Der Unterschied zwischen Copiloten und Automatisieren
ChatGPT allein ist ein Copilot: Es antwortet auf Anfragen eines Menschen. Automatisieren heißt, dass das System läuft, ohne dass der Mensch jedes Mal triggert. Um wirklich zu automatisieren, musst du ChatGPT an ein Orchestrierungs-Tool anbinden (Make, n8n, Zapier) — und dann ist es nicht mehr „ChatGPT nutzen", sondern ein System mit LLM darin bauen.
Die 3 Aufgaben, die sich mit ChatGPT + Make/n8n gut automatisieren lassen
- Periodische Zusammenfassung verstreuter Info. Jeden Montag alle Newsletter-Emails + Wochenverkäufe + kritische Tickets in einen einzigen Brief zusammenfassen.
- Klassifikation und Routing von Incoming. Eingehende Email → ChatGPT kategorisiert → Make routet sie ans richtige Team mit Zusammenfassung.
- Generierung strukturierter Entwürfe. Sheets-Daten → ChatGPT generiert Entwürfe (Angebote, Reports) → landen im Inbox des Owners review-fertig.
Die 3 typischen Fehler
- Baseline nicht messen. Ohne zu wissen, wie lange du vorher gebraucht hast, kannst du die Ersparnis nicht beweisen.
- Workflows am Anfang zu komplex designen. Fang mit einem einfachen an, miss, skaliere.
- Token-Kosten ignorieren. Workflows, die das LLM 10x am Tag aufrufen, kosten am Ende mehr, als sie sparen. Optimiere die Anzahl der Calls und die Größe des Prompts.
Wann der Sprung zum Automatisierungs-Service sich lohnt
- Wenn du >3-5 funktionierende Workflows hast und es unhaltbar wird, sie in Make/n8n DIY zu warten.

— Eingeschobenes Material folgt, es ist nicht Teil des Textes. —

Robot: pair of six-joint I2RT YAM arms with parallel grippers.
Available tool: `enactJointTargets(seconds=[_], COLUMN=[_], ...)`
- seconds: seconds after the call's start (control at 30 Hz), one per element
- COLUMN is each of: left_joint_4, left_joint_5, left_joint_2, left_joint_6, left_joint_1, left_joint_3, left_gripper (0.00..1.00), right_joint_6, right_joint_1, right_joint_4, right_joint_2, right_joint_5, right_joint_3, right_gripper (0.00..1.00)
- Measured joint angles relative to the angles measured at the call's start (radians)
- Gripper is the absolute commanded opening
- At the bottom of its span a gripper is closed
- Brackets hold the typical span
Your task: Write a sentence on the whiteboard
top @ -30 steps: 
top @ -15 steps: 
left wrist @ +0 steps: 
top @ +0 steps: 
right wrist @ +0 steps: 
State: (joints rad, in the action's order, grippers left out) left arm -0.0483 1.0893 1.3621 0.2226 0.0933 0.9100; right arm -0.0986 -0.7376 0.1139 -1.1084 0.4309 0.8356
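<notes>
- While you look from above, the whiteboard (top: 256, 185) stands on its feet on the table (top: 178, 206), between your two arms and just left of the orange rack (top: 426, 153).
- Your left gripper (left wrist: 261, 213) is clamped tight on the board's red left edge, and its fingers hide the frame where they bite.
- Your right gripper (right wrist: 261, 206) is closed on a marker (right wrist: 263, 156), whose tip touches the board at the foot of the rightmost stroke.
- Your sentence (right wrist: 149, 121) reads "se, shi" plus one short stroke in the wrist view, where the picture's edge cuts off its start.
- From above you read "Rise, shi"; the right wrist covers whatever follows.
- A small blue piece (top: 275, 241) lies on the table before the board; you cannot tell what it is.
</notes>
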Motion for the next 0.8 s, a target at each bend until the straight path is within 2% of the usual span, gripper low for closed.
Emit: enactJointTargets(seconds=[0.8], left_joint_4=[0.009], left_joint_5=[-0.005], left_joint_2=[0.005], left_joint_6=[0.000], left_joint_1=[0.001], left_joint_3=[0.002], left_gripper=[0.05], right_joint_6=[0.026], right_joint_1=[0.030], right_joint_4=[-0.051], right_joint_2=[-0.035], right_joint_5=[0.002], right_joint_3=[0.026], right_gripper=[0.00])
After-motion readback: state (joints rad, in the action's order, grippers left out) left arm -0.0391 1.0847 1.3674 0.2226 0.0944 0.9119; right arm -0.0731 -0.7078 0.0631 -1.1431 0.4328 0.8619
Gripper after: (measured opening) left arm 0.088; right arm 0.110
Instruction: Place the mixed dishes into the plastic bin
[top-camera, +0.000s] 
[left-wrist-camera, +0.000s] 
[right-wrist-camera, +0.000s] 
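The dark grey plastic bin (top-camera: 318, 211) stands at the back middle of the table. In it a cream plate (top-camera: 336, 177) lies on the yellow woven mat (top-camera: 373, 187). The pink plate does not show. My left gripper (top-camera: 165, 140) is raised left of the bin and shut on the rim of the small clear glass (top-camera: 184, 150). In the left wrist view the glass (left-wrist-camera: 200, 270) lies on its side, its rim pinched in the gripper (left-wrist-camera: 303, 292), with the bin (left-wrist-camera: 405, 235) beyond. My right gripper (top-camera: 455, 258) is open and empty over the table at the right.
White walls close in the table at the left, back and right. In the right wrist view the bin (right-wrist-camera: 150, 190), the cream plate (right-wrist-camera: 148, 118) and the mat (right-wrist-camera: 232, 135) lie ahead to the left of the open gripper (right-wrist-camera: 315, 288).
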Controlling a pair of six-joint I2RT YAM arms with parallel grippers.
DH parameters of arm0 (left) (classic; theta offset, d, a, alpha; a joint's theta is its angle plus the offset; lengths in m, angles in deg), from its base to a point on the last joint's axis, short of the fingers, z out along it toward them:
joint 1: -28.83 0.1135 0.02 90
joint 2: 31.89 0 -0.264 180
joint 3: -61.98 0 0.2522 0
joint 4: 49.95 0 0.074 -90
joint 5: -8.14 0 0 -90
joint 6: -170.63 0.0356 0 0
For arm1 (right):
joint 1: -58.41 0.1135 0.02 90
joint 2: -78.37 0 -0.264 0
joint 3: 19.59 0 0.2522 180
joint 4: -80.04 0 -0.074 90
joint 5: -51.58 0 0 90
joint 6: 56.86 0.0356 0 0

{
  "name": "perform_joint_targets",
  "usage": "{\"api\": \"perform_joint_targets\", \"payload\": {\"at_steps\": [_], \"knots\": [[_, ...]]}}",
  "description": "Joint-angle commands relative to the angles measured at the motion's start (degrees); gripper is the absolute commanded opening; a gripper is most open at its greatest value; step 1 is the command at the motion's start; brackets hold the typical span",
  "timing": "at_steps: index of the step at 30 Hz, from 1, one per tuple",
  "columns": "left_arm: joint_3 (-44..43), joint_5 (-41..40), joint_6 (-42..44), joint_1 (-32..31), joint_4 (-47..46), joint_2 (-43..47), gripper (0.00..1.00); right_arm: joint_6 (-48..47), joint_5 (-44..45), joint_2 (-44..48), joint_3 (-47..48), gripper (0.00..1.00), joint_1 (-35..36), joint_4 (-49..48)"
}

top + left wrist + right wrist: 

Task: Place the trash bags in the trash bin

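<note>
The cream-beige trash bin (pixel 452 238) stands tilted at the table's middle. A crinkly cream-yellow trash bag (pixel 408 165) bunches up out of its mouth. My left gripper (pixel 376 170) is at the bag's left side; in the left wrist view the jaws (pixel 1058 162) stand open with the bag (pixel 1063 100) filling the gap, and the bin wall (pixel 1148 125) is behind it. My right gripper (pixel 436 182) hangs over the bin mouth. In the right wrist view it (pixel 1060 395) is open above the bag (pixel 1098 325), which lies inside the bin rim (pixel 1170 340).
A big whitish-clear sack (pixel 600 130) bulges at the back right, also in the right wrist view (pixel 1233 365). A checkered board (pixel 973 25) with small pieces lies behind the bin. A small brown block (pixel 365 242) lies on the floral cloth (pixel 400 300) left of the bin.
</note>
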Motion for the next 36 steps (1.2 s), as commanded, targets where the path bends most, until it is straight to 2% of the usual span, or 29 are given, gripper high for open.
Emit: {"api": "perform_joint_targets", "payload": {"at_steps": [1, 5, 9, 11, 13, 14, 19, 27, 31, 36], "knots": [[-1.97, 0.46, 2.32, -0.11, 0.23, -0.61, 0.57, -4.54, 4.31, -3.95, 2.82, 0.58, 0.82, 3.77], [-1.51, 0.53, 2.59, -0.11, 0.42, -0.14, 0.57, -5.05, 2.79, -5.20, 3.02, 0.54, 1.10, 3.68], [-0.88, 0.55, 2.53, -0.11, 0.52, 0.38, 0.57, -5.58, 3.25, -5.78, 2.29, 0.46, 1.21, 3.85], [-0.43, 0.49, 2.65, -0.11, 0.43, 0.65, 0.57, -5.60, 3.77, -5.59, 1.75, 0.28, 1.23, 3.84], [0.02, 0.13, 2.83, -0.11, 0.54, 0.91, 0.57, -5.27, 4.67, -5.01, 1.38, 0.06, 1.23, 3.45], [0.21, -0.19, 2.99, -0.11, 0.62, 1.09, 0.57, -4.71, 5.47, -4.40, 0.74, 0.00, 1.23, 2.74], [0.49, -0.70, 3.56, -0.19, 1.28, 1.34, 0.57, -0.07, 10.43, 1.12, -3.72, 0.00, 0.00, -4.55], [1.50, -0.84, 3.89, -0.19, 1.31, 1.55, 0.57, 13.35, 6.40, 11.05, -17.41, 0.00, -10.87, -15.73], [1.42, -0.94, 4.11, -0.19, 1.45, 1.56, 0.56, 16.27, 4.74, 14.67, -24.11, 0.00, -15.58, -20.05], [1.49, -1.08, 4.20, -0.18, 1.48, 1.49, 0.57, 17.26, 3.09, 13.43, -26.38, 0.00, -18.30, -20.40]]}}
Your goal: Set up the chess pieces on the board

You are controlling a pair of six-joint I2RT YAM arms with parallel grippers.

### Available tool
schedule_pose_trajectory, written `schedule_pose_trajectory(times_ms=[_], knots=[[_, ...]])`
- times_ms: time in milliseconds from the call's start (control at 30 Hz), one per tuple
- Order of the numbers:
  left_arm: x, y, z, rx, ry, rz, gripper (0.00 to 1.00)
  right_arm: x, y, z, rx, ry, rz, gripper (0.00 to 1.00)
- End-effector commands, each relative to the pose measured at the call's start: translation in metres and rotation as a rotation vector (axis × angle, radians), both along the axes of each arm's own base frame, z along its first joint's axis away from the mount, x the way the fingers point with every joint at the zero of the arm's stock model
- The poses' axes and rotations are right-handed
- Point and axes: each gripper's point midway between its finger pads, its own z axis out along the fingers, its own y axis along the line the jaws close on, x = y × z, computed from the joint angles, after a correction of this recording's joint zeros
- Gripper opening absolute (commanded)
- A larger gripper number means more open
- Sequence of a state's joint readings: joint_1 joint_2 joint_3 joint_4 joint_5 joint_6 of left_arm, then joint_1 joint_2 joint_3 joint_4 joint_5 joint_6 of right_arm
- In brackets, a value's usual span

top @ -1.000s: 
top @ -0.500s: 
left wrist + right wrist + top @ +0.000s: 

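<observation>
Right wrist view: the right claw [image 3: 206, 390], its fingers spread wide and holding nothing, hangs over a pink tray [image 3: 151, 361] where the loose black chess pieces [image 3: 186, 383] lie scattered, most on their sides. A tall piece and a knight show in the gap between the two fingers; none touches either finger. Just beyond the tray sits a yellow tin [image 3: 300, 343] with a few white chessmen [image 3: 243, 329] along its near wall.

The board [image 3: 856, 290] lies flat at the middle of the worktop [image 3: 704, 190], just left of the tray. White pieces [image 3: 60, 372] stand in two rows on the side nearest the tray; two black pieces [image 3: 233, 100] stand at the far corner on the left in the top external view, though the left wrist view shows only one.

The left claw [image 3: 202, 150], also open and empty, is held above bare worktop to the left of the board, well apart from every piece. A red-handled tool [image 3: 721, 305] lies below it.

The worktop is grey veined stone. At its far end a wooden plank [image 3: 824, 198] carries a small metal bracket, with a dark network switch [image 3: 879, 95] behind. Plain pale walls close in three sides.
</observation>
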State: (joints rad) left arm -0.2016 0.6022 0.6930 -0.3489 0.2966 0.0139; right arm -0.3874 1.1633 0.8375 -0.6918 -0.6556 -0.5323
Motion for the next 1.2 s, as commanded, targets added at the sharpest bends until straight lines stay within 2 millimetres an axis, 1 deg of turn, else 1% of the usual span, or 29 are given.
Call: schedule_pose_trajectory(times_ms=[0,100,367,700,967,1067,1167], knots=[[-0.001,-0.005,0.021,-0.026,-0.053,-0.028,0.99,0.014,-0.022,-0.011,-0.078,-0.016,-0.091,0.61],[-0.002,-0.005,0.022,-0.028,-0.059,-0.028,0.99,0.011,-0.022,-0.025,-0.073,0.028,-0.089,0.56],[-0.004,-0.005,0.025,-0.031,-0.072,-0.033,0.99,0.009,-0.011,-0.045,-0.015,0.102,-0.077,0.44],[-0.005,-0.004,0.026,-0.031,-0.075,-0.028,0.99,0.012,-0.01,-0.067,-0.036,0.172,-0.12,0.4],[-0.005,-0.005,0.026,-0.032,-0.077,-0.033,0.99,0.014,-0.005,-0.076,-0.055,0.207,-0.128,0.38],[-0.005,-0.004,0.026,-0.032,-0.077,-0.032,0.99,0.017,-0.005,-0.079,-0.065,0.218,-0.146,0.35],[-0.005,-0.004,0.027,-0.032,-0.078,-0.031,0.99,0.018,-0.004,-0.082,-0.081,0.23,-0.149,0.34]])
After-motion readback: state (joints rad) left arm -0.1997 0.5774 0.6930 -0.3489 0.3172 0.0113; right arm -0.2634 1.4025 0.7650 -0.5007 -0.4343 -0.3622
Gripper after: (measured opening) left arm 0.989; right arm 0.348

- Wenn die Workflows vertrauliche Daten oder kritische Systeme berühren (CRM, ERP, Abrechnung).
- Wenn du Governance brauchst: Logs, Rollback, menschliche Aufsicht an Checkpoints.
- Wenn du systematisch gemessenen und reporteten ROI willst.
Templates für Flows Schritt für Schritt
Drei typische Flows, die in 1-3 Stunden gebaut werden und klaren ROI liefern:
- Email → Zusammenfassung + Klassifikation → Routing. Make empfängt Email im Shared Inbox → ruft ChatGPT mit Klassifikations-Anweisungen → je nach Ergebnis in Ordner verschoben oder Slack-Channel zugewiesen.
- Form Submission → personalisierte Email → CRM. Web-Formular → Make → ChatGPT schreibt personalisierte Email anhand der Lead-Daten → Versand über Resend → Eintrag in HubSpot mit Scoring.
- Aufgenommenes Meeting → Transkription → Zusammenfassung + Action Items in Notion. Otter oder Fireflies transkribiert → Make → ChatGPT extrahiert Themen + Entscheidungen + Aktionen → veröffentlicht in der Notion-Seite des Kunden.